Are you interested in learning how to monitor Nginx? In this post, we'll show you all about how Nginx works and how you can use Hosted Graphite to monitor it. First, we'll read what Nginx monitoring is all about and how it can together work with Prometheus. Nginx, pronounced like “engine-ex”, is an open-source web server that, since its initial success as a web server, is now also used as a reverse proxy, HTTP cache, and load balancer. 

     

When working with web applications, it is not smart to run a single web server for your application. You will find that you will soon hit the ceiling for your budget and/or hardware capabilities for a single VM. Therefore, we need a load balancer to help with horizontal scaling. Nginx acts not only as a high-performance web server but also functions as a reverse proxy and a load balancer. 

        

Similar to Nginx, there is another web server called Apache. In terms of raw numbers, Apache is the most popular web server in existence and is used by 43.6% (down from 47% in 2018) of all websites with a known web server, according to W3Techs. Nginx comes in a close second at 41.8%. (as of 2020). 

    

While Apache is the most popular overall option, Nginx is actually the most popular web server among high-traffic websites. If you have high traffic, Nginx may be the best option for you.

     

When you break down usage rates by traffic, Nginx powers:

  • 60.9% of the 100,000 most popular sites (up from 56.1% in 2018)
  • 67.1% of the 10,000 most popular sites (up from 63.2% in 2018)
  • 62.1% of the 1,000 most popular sites (up from 57% in 2018)

    

In fact, Nginx is used by some of the most resource-intensive sites in existence, including Netflix, NASA, and even WordPress.com.

          

When we have an application performing such a crucial role in the entire stack it is extremely important to monitor it.

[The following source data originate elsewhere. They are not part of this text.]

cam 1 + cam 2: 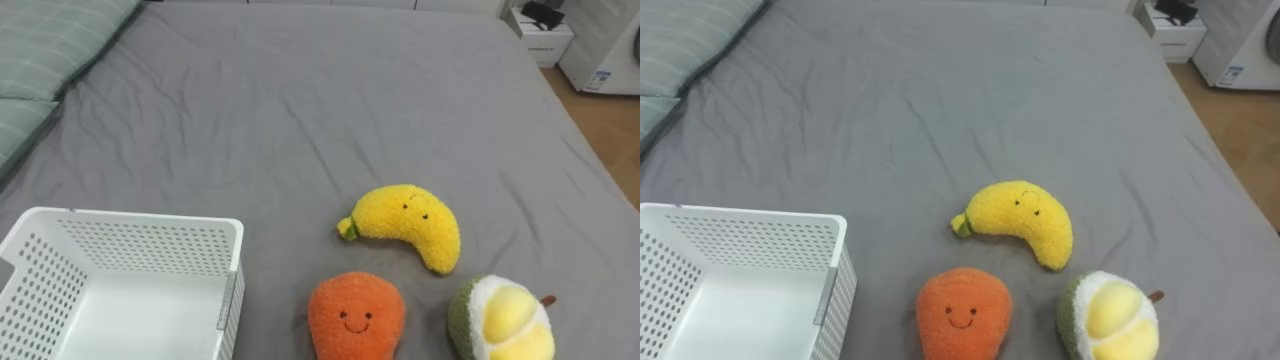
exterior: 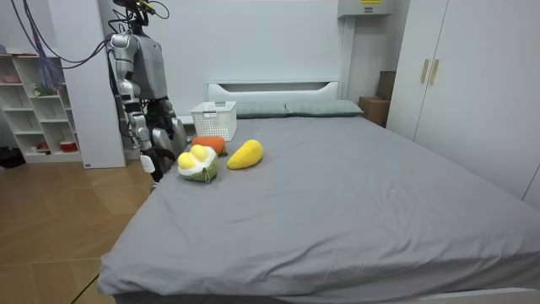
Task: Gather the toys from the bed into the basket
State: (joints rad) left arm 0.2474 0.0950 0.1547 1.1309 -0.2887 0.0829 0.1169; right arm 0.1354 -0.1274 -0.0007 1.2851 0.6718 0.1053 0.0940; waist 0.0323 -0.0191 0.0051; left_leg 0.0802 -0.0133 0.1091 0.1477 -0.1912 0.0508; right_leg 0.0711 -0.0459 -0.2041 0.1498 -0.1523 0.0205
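Note:
Three plush toys lie on the grey bed [image 1: 300, 110] near its front edge. A yellow banana [image 1: 405, 225] lies in the middle. An orange fruit with a smiling face [image 1: 355, 315] sits in front of it. A green and yellow durian [image 1: 500, 320] is at the right. A white perforated basket [image 1: 150, 218] stands empty to their left. In the room view I stand at the bedside by the toys, with both arms hanging low. My right hand [image 2: 150, 160] is near the bed's edge and my left hand [image 2: 179, 135] is just behind the durian [image 2: 197, 163].
Green pillows [image 1: 50, 50] lie at the far left of the bed. Beyond the bed's right edge are a wooden floor [image 1: 610, 130], a white nightstand [image 1: 540, 35] and a white appliance [image 1: 605, 50]. A white shelf unit [image 2: 34, 101] stands behind me.

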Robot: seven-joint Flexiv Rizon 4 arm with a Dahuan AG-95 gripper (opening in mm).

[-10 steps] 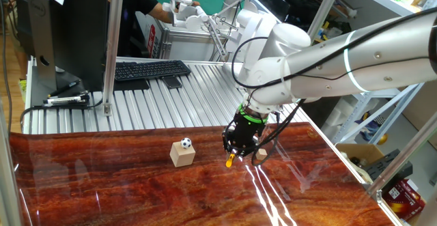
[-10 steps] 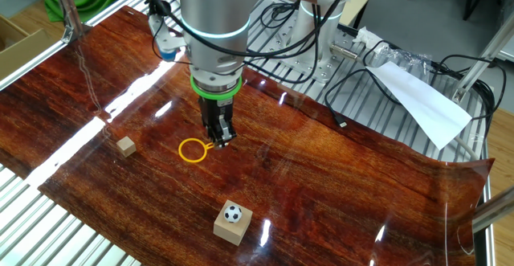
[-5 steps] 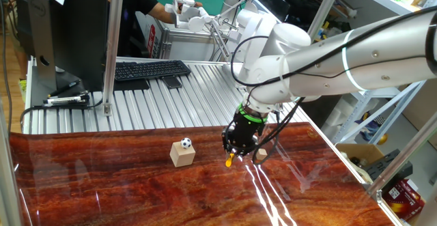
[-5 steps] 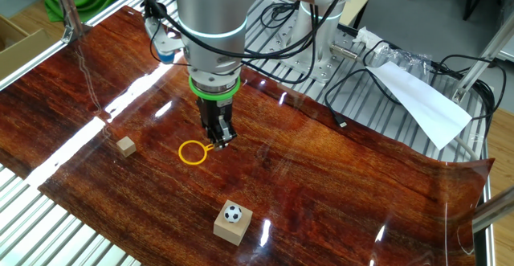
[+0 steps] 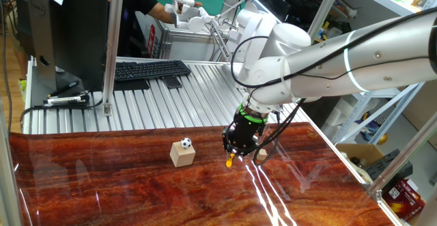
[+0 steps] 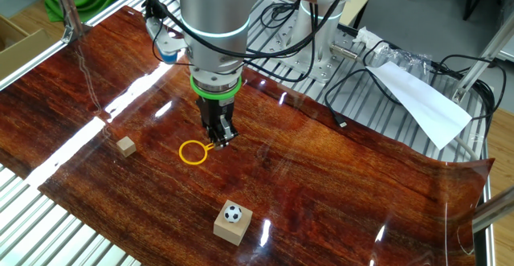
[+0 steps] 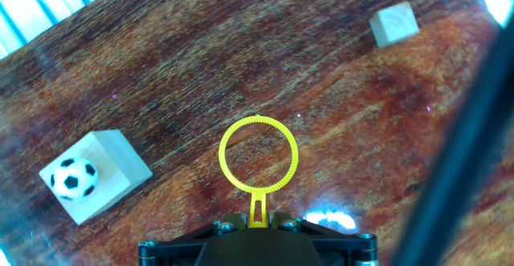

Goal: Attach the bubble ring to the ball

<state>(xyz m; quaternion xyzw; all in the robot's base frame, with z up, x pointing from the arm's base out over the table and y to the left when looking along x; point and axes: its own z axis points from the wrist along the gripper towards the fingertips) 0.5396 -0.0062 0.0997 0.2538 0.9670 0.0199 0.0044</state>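
Observation:
My gripper (image 6: 218, 141) is shut on the stem of the bubble ring (image 6: 193, 152), a thin yellow loop held low over the wood-grain table. In the hand view the ring (image 7: 258, 155) sticks out ahead of the gripper (image 7: 255, 220). In one fixed view only its orange stem tip (image 5: 230, 162) shows below the gripper (image 5: 235, 152). The ball (image 6: 232, 214), black and white, rests on top of a tan wooden cube (image 6: 233, 225), apart from the ring. It also shows in the hand view (image 7: 74, 178) at lower left and in one fixed view (image 5: 186, 143).
A second small tan cube (image 6: 125, 145) lies on the table on the ring's other side; it shows in the hand view (image 7: 394, 22) too. A keyboard (image 5: 150, 69) lies on the ribbed metal surface behind. Cables and white paper (image 6: 422, 101) lie past the far edge.

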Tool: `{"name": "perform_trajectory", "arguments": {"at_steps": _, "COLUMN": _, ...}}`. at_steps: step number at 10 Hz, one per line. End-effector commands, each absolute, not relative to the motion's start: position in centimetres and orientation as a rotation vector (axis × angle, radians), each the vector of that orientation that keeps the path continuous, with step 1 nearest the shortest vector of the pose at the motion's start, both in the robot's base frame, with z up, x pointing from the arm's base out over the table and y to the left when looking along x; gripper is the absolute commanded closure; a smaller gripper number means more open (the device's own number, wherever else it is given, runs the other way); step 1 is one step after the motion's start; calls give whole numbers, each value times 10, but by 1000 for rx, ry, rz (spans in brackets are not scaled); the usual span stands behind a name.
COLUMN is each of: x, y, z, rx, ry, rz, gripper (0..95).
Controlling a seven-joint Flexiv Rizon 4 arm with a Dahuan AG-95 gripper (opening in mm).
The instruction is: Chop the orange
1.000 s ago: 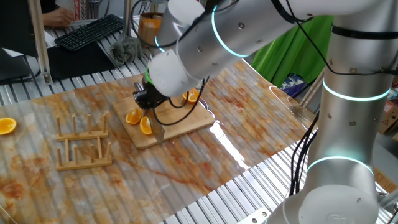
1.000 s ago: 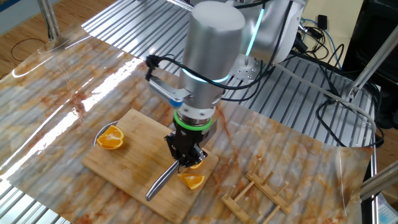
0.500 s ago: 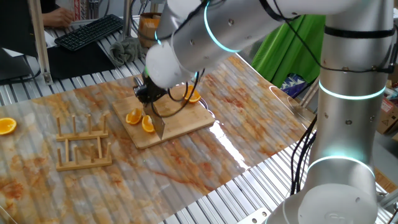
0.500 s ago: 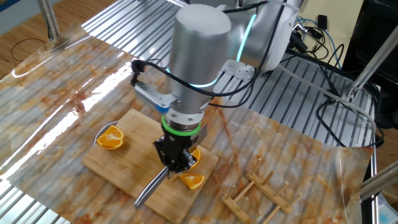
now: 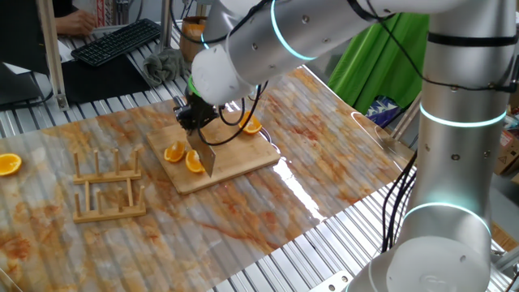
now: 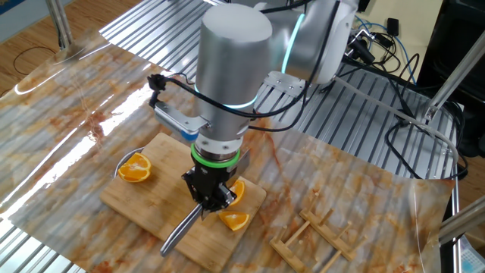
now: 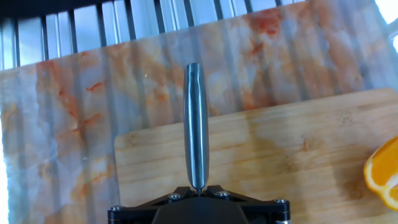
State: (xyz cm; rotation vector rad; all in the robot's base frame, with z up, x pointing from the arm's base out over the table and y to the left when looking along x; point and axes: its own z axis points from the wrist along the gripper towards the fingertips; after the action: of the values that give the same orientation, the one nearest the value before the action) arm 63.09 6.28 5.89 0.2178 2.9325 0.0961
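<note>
The orange lies as two wedges (image 5: 173, 152) (image 5: 193, 162) on the wooden board (image 5: 243, 162). In the other fixed view one wedge (image 6: 233, 221) lies clear of the arm, and the other wedge (image 6: 238, 192) is partly hidden behind the hand. My gripper (image 5: 195, 120) (image 6: 210, 199) (image 7: 198, 190) is shut on the handle of a steel knife (image 5: 203, 159) (image 6: 178, 231) (image 7: 196, 124). The blade slants down over the board (image 6: 144, 205) right beside the wedges, its tip towards the board's edge. I cannot tell whether it touches them.
A rounder orange half (image 5: 250, 125) (image 6: 135, 168) sits at the board's other end, and an orange piece (image 7: 384, 180) shows at the hand view's right edge. Another half (image 5: 8, 164) lies far left on the table. A wooden rack (image 5: 108, 188) (image 6: 314, 241) stands next to the board (image 7: 292, 155).
The hand and knife have shifted sideways along the board, away from the wedges. The gripper stays shut on the knife. The orange pieces have not moved.
</note>
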Motion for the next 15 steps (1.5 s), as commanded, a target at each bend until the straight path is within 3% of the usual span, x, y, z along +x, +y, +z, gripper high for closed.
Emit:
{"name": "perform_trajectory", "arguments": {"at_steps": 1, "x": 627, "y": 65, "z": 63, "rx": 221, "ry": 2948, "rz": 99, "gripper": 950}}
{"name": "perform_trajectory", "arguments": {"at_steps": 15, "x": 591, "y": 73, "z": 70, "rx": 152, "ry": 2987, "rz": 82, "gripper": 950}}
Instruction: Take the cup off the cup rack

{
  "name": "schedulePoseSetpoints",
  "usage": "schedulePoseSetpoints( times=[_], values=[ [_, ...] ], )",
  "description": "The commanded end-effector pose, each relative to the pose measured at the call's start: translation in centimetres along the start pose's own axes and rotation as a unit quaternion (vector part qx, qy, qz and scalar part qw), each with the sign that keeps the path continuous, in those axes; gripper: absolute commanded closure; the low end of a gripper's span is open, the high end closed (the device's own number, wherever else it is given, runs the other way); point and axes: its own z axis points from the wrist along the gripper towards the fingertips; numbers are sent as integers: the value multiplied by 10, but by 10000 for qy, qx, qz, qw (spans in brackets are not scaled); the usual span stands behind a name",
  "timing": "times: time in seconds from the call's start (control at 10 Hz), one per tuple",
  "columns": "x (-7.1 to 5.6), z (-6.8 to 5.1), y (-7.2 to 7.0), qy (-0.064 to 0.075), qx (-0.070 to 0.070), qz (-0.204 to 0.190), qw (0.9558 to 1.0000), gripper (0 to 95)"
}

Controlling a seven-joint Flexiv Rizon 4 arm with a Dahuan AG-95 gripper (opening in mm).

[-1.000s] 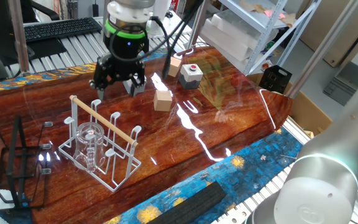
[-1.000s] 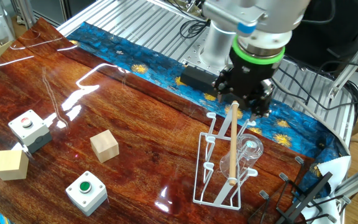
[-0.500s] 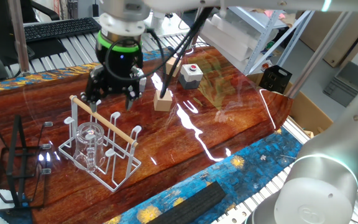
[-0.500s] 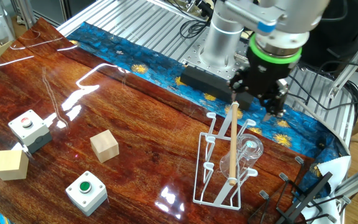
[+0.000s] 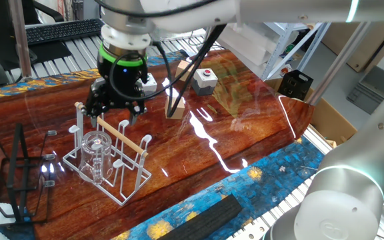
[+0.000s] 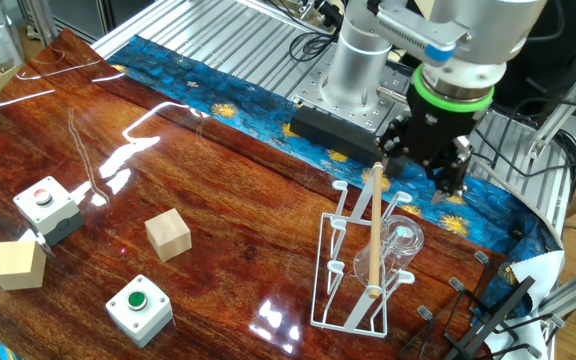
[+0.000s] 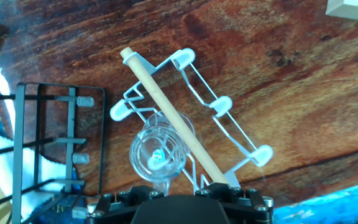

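STEP: approach, hovering above white wire cup rack with wooden rod (image 5: 109, 160) | CUP: clear glass mug (image 5: 96, 151) on peg, 7 o'clock of black two-finger gripper (image 5: 114, 110) | CLAW: spread, empty | NEXT: descend, straddle mug wall, avoid rod

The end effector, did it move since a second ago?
Yes. The end effector slid away from the wooden block, toward the cup rack holding the cup.

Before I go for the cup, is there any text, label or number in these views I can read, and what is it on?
No readable text in any view.
Button boxes: the red-button box and the green-button box show only coloured buttons, no lettering visible.
Keyboard: key legends too small to read.
Cup, cup rack, wooden blocks: unmarked.
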Motion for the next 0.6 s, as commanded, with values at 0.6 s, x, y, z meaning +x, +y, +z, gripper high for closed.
schedulePoseSetpoints(
  times=[0.6],
  values=[
    [-7,19,8,-90,-20,141,9999,380]
  ],
)
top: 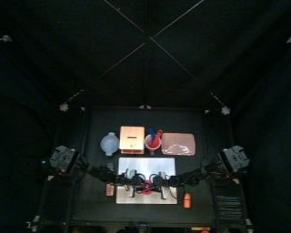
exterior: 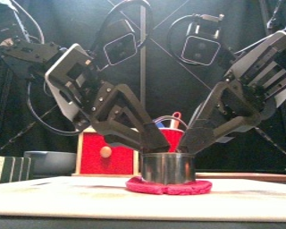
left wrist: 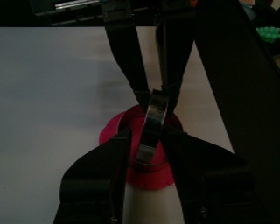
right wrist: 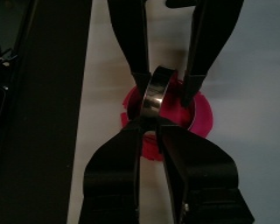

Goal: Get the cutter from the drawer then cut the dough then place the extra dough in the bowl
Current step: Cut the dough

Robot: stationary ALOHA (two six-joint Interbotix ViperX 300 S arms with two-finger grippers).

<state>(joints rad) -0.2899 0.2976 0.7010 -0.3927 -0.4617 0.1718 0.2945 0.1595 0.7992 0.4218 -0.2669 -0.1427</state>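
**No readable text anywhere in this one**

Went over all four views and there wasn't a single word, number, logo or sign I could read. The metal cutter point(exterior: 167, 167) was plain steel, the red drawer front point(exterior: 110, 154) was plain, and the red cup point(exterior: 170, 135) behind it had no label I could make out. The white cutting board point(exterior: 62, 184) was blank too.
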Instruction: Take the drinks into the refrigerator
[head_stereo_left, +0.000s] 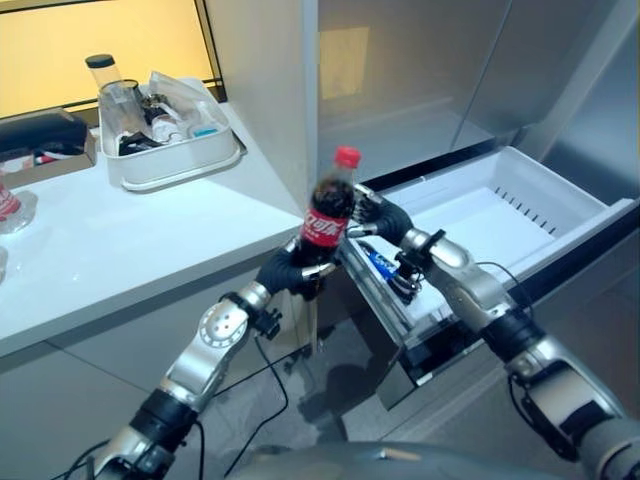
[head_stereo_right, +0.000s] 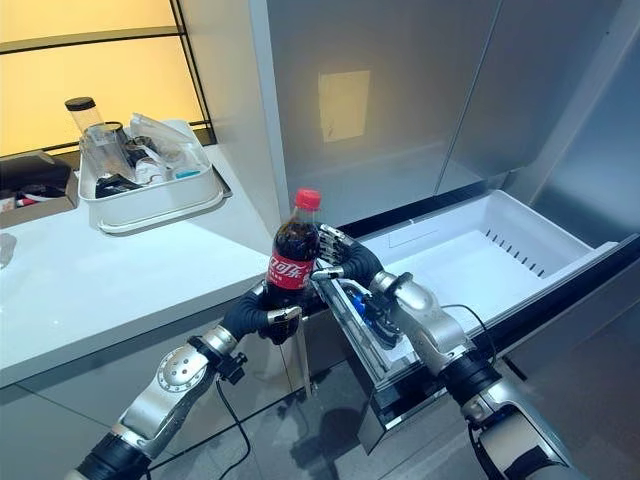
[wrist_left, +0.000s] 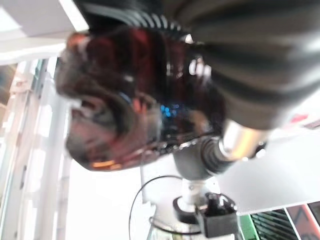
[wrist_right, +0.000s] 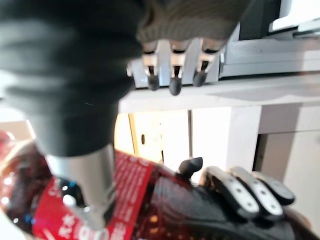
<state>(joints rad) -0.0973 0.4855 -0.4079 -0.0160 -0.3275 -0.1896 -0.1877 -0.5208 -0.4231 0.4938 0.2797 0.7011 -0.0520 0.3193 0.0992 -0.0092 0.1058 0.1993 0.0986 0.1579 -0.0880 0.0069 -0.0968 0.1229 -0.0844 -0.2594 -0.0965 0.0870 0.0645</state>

We need to know details such as: how many requests are being processed, the latency of each request, or the source of each request, and so much more. Monitoring helps gauge the health of the web server and further helps your monitoring solution tune it for optimal performance.

           

Today Prometheus is the gold standard of monitoring applications. And Nginx also exposes a ton of Prometheus metrics if the correct modules are enabled. MetricFire's Hosted Graphite can help you ensure that these metrics are monitored properly and you have complete insight into your web server’s performance.

       

MetricFire specializes in monitoring systems and you can use your product with minimal configuration to gain in-depth insight into your environments. If you would like to learn more about it please book a demo with us, or sign up for the free trial today.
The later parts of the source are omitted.